Ce transport de la contagion par les rats ne peut se faire que sur le sol. Le rat, de lui-même, ne peut répandre la contagion que sur la terre où il chemine. Une île, un bateau, un ponton, constitueront donc une protection certaine, si leurs habitans évitent d’introduire eux-mêmes, comme jadis les Troyens, l’ennemi dans la place, avec les caisses ou les ballots où il se cache. Cette immunité créée par une ceinture d’eau a été souvent observée.
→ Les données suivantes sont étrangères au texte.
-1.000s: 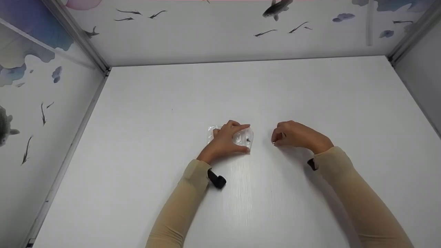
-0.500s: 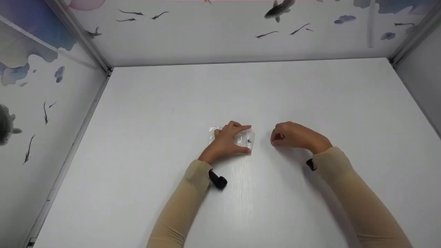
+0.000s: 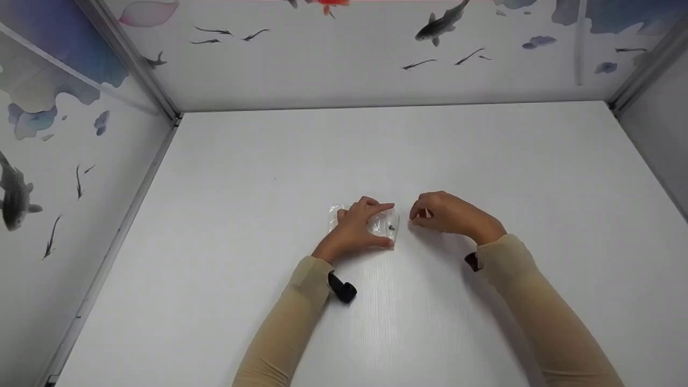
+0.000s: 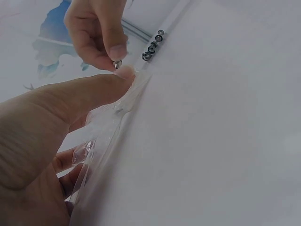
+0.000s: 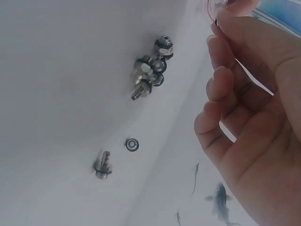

A Londres, en 1665, les personnes qui se réfugièrent sur les bateaux ou les barques à l’ancre sur la Tamise échappèrent toutes au fléau. Même effet à Canton, en 1894, où les 80 000 Chinois qui habitent les bateaux et les pontons du fleuve et du port, restèrent entièrement indemnes.

Inversement, si, comme c’est le cas ordinaire, les rats qui pullulent sur les quais ou dans les docks réussissent à s’introduire dans le navire, pendant son séjour dans le port, ou pendant son chargement, le navire emportera dans ses flancs la peste, fret inattendu. Il y a lieu de croire que c’est par ce procédé qu’ont été propagées la plupart des épidémies qui ont désolé l’Europe. La destruction systématique des souris et des rats s’impose donc comme la condition essentielle d’une organisation définitive contre la peste.


XI

Les procédés de défense contre la peste. — Les procédés de propagation de la peste étant connus, l’œuvre de la défense se trouve toute tracée. Elle consistera à établir des barrages sur chacune des routes du fléau. Il faut s’opposer à la contagion par l’homme, par les objets inertes et les poussières, et enfin par les animaux.

Or, si l’on examine, en fait, les procédés de cette défense tels qu’ils existent actuellement, on constate qu’ils parent, en définitive, au moindre de ces trois dangers, à la contagion par l’homme. Les visites médicales arrêtent les pestiférés en puissance du mal ; les quarantaines d’observation arrêtent les pestiférés en incubation. Leur efficacité est fondée sur ce fait que l’incubation de la peste, chez l’homme, est ordinairement de quatre à cinq jours et qu’elle ne dépasse jamais dix jours.